In Trieste, cheeses of various origins are widely marketed, both Italian and foreign. Local production is instead a cream cheese that, spread on bread, can be consumed at any time of the day, even at a snack. It is the liptauer, also known as the Hungarian cheese foam and which, despite its name, seems to have a Slovak, non-Manarian origin. From Slovakia (belonging to the Kingdom of Hungary) also came the basic material with which in the second half of the nineteenth century it was developed, consisting of bryndza cheese.

During the twentieth century the liptauer was gradually replaced by ricotta or, more rarely, by other soft cheese. This is mixed with butter, capers, mustard, onions, a pinch of papit and aromatic herbs (including cumin). There are also those who, breaking the tradition, add a little rum or other distillate, with results, according to gourmets, very questionable.

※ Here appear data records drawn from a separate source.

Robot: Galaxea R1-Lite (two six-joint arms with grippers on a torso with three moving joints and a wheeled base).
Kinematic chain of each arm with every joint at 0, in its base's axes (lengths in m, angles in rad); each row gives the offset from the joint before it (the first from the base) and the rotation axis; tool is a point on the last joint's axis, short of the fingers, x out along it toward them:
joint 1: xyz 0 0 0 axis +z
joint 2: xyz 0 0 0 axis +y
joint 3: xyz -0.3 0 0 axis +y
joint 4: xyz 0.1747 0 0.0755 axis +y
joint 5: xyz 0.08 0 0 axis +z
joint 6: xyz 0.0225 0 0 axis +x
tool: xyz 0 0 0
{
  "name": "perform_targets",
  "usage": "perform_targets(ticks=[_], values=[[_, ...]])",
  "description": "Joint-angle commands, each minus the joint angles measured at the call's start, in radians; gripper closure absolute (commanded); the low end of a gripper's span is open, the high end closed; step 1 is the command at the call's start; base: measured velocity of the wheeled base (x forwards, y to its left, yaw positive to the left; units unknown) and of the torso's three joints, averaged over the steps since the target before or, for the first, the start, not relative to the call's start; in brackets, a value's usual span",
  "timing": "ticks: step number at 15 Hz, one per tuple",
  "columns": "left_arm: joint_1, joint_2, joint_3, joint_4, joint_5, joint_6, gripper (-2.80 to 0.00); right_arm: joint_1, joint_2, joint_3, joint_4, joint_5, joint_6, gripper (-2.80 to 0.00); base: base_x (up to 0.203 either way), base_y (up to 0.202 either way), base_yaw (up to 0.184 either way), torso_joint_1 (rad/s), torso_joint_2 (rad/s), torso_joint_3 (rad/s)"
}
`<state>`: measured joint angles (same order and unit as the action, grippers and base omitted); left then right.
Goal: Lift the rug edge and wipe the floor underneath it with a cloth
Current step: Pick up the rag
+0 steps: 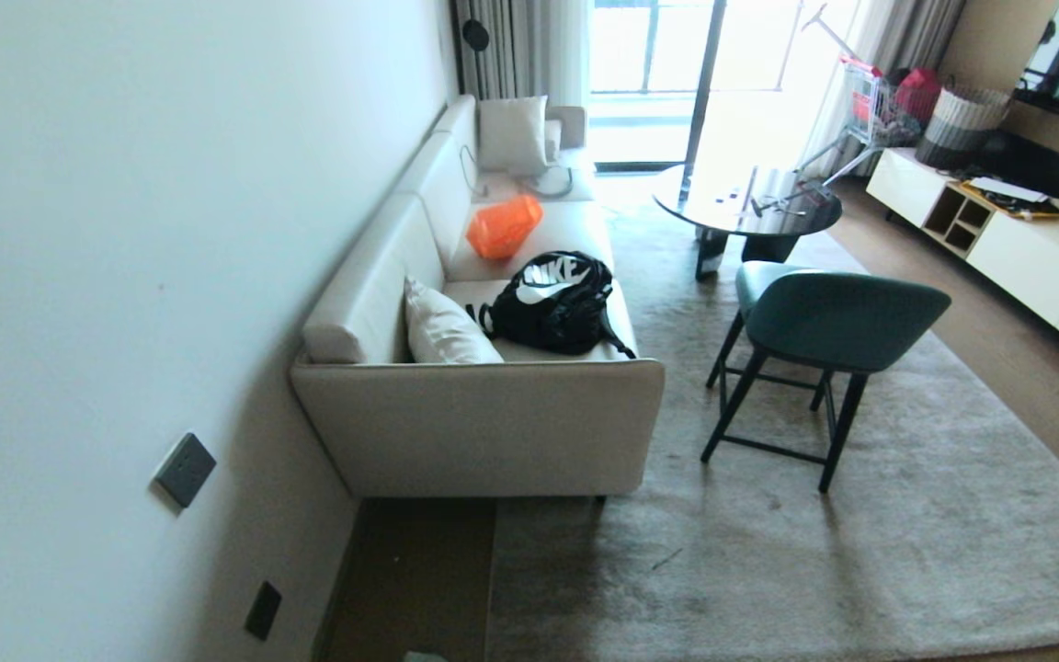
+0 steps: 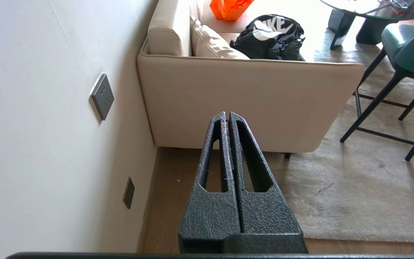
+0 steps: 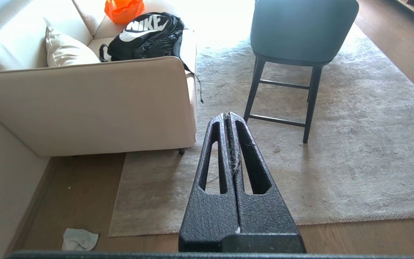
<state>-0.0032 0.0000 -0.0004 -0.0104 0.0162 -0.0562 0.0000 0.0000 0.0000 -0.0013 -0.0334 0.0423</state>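
Right wrist view first: our right hand hangs with fingers pressed together, holding nothing. Below and ahead of it lies the rug edge, flat on the floor; the cloth sits crumpled beside that corner. Our left hand, likewise closed and empty, faces the sofa.
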Motion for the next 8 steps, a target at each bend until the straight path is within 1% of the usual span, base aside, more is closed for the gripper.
perform_targets(ticks=[1, 8], values=[[0.001, 0.000, -0.001, 0.000, 0.001, -0.001, 0.00, 0.000, 0.002, 0.000, -0.001, 0.000, 0.001, 0.00, 0.000, 0.000, 0.000, 0.000, 0.00, 0.000], [0.001, 0.000, 0.000, 0.000, 0.001, -0.001, 0.00, 0.000, 0.002, 0.000, 0.000, 0.000, 0.001, 0.00, 0.000, 0.000, 0.000, 0.000, 0.00, 0.000]])
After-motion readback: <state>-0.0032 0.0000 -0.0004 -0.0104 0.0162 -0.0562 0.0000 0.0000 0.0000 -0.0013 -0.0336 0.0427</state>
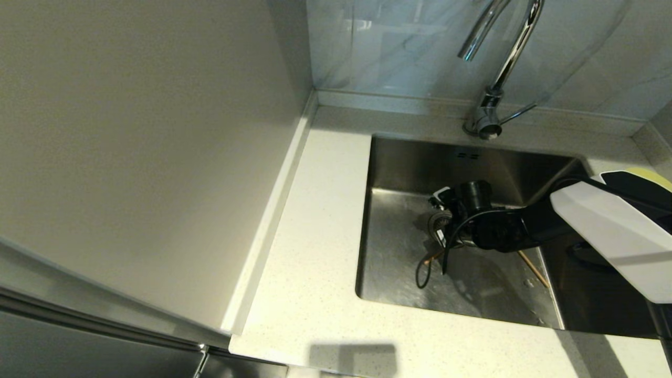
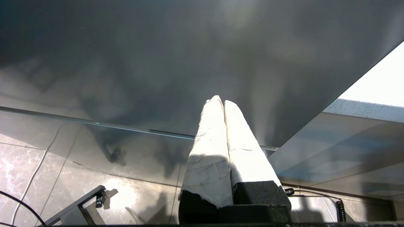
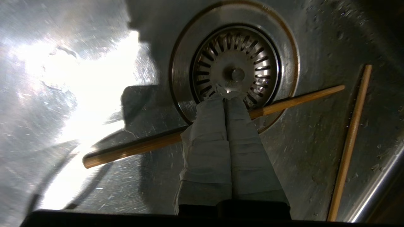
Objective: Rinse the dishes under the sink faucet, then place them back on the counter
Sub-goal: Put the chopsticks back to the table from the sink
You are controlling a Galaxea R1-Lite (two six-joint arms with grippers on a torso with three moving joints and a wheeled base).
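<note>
Reaching down into the steel sink (image 1: pixel 399 173), my right arm (image 1: pixel 504 228) holds the right gripper (image 3: pixel 225 94) just above the round strainer drain (image 3: pixel 235 60). Its taped fingers (image 3: pixel 208 142) are shut with nothing between them. One brown chopstick (image 3: pixel 132 151) lies flat on the sink floor and passes under those fingers. The second chopstick (image 3: pixel 348 142) lies apart near the sink wall, and it also shows as a chopstick (image 1: pixel 534 269) from the head view. A pale-yellow bowl rim (image 1: pixel 651 177) peeks out behind the arm. The pink bowl is out of view. My left gripper (image 2: pixel 220 101) is shut and empty, parked below.
The chrome gooseneck faucet (image 1: pixel 504 63) with its side lever (image 1: pixel 518 112) stands behind the sink, no water running. Speckled counter (image 1: pixel 315 236) surrounds the basin. A tall beige panel (image 1: pixel 142 147) rises on the left. Grey cabinet fronts (image 2: pixel 157 63) and floor tiles fill the left wrist view.
</note>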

Contours and accompaniments

  • The granzide to the Trieste, based on granseole (exquisite crustaceans caught in the Adriatic) scottate for a few minutes and then season with lemon juice, pepper and parsley. They also served as an appetizer
  • The potatoes in the tecia, i.e. potatoes cut more or less cod and soaked in a sauté of onion and bacon or guanciale. After cooking they are properly salted and peppered, they are not crushed, because they must maintain a certain consistency. Are generally served with goulash or other meat

Sweets and sweets

Varied and high quality the offer of sweets. These include:

  • The koch, kind of sweet pudding
  • The cuguluf (kugelhupf), a cake shaped like-in-shaped doughnut. Of Austrian origin, it is prepared with almonds, raisins and lemon zest
  • The beechets of Trieste, typical almond cakes with eggs and maraschino
  • The Triestine pliers, sweet leavened dough generally consumed in the Easter holidays and prepared with flour, eggs, butter and sugar in abundance, the addition of rum, grated orange and lemon peels, vanilla.
  • Presnitz, composed of puff pastry, sugar, nuts, pine nuts and almonds. The name and shape are of Slovenian origin (presenec), but the compound has been enriched over time.
  • The putizza, sweet karst of leavened dough similar to the gubana but from the filling much more elaborate. Among the ingredients there are in fact rum, cinnamon, cloves and nutmeg
  • The strucolo (de pomi, de sariese), Triestine version of the strudel of Austrian origin, prepared with the traditional apple filling but also with cherries or with other seasonal fruit
  • Le frìto, typical local pancakes.